== What is needed ==
From the line containing "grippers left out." down to the line containing "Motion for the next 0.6" in the records below, reproduce every line exactly, ends included, and omit all others.

Source data below:

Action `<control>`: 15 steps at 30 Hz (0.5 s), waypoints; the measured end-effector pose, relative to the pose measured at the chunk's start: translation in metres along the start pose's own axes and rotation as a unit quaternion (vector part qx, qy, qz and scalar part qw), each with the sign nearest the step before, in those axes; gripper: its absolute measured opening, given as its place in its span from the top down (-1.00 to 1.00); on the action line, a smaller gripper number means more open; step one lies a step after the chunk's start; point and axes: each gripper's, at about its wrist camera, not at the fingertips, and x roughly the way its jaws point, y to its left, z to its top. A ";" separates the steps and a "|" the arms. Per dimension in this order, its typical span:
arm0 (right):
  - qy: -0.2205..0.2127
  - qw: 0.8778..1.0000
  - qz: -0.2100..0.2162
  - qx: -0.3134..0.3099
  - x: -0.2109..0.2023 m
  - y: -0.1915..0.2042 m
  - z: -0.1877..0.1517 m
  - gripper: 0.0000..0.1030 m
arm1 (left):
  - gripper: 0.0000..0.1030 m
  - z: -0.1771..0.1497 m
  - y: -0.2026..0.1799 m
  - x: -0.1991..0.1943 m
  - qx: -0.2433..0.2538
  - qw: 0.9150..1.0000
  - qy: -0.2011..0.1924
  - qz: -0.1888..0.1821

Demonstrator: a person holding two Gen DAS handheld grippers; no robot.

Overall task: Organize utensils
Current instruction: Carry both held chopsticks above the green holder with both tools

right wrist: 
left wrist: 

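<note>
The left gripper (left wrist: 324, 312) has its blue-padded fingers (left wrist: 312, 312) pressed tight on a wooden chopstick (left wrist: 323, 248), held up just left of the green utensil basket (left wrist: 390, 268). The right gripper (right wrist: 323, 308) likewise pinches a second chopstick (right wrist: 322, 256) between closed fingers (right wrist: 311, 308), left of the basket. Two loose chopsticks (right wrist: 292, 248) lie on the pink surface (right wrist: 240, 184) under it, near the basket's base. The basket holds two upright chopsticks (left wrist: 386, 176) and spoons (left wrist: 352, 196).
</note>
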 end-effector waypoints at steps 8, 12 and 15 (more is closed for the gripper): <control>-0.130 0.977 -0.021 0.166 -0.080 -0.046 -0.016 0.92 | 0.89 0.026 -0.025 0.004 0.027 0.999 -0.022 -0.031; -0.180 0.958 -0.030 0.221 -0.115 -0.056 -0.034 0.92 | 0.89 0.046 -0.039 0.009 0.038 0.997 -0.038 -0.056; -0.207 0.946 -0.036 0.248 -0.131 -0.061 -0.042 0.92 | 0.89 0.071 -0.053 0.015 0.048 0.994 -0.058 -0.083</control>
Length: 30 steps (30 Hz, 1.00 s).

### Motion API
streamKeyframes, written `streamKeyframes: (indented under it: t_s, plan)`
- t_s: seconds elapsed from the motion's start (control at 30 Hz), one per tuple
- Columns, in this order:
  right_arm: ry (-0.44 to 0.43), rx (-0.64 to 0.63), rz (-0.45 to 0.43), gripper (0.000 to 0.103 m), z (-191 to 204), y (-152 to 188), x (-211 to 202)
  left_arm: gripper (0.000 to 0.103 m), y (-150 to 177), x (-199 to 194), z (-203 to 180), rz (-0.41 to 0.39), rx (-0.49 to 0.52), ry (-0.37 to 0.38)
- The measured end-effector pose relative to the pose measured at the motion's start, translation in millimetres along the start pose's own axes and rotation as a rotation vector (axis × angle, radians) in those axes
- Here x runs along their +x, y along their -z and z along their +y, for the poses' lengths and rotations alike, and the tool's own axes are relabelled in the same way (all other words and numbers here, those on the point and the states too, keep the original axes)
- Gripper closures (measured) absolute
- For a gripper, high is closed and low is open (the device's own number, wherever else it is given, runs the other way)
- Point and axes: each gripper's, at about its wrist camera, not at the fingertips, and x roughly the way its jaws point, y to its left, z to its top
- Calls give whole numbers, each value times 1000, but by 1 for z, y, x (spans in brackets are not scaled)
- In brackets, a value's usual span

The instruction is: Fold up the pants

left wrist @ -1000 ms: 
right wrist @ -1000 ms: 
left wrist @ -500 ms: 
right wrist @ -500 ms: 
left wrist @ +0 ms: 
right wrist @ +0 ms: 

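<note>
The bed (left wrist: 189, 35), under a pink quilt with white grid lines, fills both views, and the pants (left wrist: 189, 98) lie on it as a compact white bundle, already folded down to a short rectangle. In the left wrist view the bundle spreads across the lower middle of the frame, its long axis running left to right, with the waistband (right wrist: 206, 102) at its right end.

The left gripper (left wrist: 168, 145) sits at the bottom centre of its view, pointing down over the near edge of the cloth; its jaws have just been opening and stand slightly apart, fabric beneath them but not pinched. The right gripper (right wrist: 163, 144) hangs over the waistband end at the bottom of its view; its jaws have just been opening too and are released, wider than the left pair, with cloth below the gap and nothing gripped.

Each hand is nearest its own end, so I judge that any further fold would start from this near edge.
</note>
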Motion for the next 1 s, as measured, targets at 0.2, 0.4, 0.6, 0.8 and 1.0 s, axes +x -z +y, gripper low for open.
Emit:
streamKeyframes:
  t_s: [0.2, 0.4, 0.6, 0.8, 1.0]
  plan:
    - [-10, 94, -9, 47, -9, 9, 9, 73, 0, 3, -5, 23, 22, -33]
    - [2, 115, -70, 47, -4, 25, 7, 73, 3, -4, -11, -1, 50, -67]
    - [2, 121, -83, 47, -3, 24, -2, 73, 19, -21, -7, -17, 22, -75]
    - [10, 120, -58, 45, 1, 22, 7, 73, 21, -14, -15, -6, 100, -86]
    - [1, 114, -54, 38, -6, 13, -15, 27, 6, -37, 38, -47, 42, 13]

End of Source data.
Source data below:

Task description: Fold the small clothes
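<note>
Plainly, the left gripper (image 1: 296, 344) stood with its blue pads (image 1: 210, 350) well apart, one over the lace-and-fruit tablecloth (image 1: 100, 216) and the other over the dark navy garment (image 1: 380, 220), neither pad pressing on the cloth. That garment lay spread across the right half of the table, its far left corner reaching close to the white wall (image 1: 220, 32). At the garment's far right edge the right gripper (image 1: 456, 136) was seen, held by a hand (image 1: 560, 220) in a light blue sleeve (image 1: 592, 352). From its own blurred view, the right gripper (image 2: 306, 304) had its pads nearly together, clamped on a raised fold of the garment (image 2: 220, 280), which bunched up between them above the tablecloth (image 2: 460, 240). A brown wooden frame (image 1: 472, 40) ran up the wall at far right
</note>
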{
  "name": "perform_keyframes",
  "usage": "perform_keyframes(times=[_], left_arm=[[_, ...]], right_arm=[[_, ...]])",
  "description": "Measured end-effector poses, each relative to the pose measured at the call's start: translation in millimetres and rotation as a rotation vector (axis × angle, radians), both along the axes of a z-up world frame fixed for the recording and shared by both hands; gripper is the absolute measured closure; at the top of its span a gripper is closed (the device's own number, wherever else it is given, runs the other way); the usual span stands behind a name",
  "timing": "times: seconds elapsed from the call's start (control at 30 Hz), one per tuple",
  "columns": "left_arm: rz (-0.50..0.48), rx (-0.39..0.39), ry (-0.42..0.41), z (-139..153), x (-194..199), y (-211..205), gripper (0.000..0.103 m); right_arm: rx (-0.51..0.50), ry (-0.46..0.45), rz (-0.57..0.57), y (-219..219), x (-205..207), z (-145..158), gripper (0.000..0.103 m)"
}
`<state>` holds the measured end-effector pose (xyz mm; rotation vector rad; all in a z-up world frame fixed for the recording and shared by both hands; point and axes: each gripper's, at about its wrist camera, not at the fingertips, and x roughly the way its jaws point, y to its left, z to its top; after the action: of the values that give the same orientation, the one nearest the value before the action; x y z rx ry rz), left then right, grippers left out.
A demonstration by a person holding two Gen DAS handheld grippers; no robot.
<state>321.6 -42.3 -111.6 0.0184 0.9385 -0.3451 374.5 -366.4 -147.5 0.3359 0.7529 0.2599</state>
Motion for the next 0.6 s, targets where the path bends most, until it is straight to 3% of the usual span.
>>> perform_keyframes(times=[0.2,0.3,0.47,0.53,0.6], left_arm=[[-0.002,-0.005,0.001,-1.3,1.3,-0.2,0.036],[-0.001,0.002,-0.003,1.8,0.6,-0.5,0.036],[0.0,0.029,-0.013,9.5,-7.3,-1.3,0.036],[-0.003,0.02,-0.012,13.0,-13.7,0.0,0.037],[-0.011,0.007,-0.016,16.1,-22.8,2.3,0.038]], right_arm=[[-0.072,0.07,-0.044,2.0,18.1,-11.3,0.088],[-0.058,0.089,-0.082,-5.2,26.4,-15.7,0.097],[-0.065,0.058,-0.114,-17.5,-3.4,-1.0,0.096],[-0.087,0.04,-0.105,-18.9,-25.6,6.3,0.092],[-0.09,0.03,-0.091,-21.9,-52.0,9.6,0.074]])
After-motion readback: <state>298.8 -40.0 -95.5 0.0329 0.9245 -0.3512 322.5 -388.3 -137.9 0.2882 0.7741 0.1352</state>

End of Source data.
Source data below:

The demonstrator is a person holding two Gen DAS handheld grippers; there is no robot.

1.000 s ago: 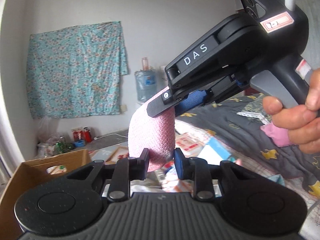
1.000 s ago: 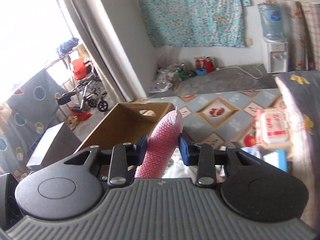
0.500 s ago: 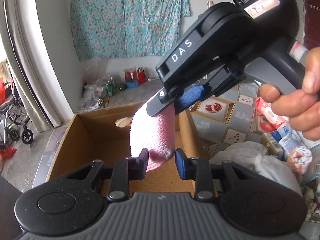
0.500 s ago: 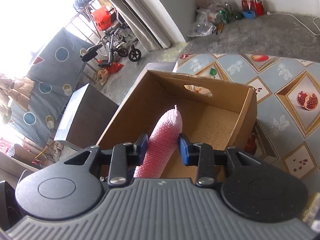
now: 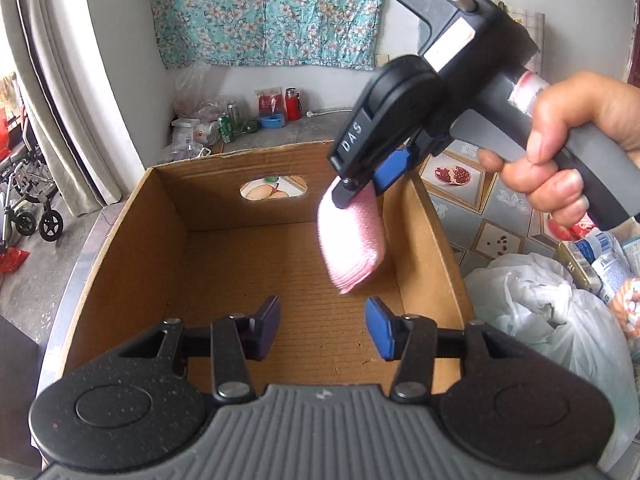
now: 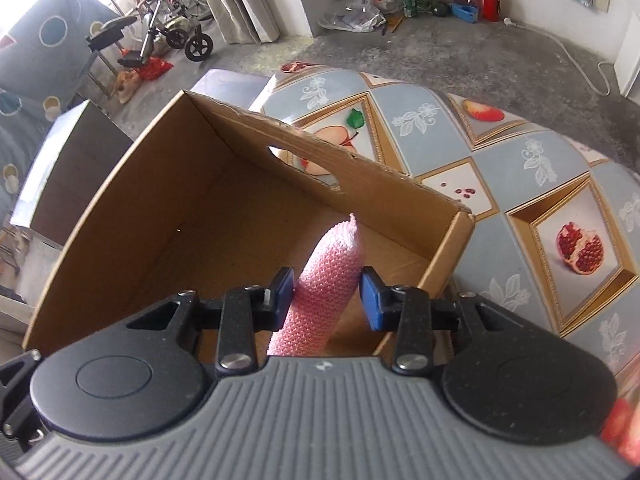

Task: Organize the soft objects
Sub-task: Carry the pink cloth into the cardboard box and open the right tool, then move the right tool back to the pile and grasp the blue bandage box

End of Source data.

== Reply ==
`<state>` holds the measured end-effector pose (xyz mm; rotation vector rad; all in a z-up world frame fixed for the recording and shared by both hands; point and axes: each gripper's, at about its wrist camera, not at the fingertips, and x roughly the way its jaws point, y to its left, z to its top; after the action: of the values that give the same orientation, the one nearest the value before the action; x y z rx ry rz), left then right, grippers left out.
A demonstration by a person holding two Gen DAS handheld grippers; no robot.
<state>321.6 -42.3 -111.6 0.0184 0.9385 -0.3451 374.5 -366.4 -147.5 0.3359 0.7529 0.2599</state>
Motion for the next 0.6 s, targets where the path bends most, until it is straight to 3% of the usual span.

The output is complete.